Useful, yes: but be careful! There is a tendency to mentally equate the equities market averages – Dow Jones, S&P, NASDAQ – with the real estate market. They are certainly related: one of the causes of the 2008 Dow plunge was the collapse of the subprime mortgage market, which led to the glut of foreclosed homes. Yet, the two markets are far from identical.
According to Yale University professor and economist, Robert Shiller, the number one driver of the value of real estate is momentum. If the prices of homes are following an upward trend, they are not likely to head into a sudden crash. The stock market is much more susceptible to rapid run-ups and downturns. When there is a great deal of volatility in the stock market, consumer confidence might experience a dip, which might in turn cause a drop in home sales – but disregarding the time differential would be a mistake.

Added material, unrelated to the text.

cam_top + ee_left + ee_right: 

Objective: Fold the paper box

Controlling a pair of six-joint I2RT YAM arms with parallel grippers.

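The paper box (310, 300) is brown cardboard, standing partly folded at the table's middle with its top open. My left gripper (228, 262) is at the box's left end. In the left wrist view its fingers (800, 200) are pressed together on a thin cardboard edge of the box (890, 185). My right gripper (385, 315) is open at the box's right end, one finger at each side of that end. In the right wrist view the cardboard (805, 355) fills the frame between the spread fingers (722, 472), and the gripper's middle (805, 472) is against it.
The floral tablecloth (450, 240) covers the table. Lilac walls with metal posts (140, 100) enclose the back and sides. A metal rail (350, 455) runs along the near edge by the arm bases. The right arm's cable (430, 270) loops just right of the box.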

Shiller also points to a second key driver of the real estate market: the unemployment rate. When unemployment is high, people are less likely to buy homes -- so the prices you find for listings tends to drop. A long-term bear market can itself create upward pressure on the unemployment rate, since companies hesitate to spend precious capital on hiring new employees. Yet, when that trend reverses, employment rates may improve ahead of the curve.
Another takeaway is that while the stock market does not directly correlate with housing prices on your street, consumer confidence levels can. It is most realistic to be aware of all the above factors – especially the true relationship between the equities and real estate markets -- when developing a home pricing strategy.
One last note - if you haven't heard, business magnate, Warren Buffet, just made a rather large investment in a well-known real estate firm. My guess is that when one of the richest men in America is investing in real estate, it's a good indication that the market is ready to heat up! Stay tuned!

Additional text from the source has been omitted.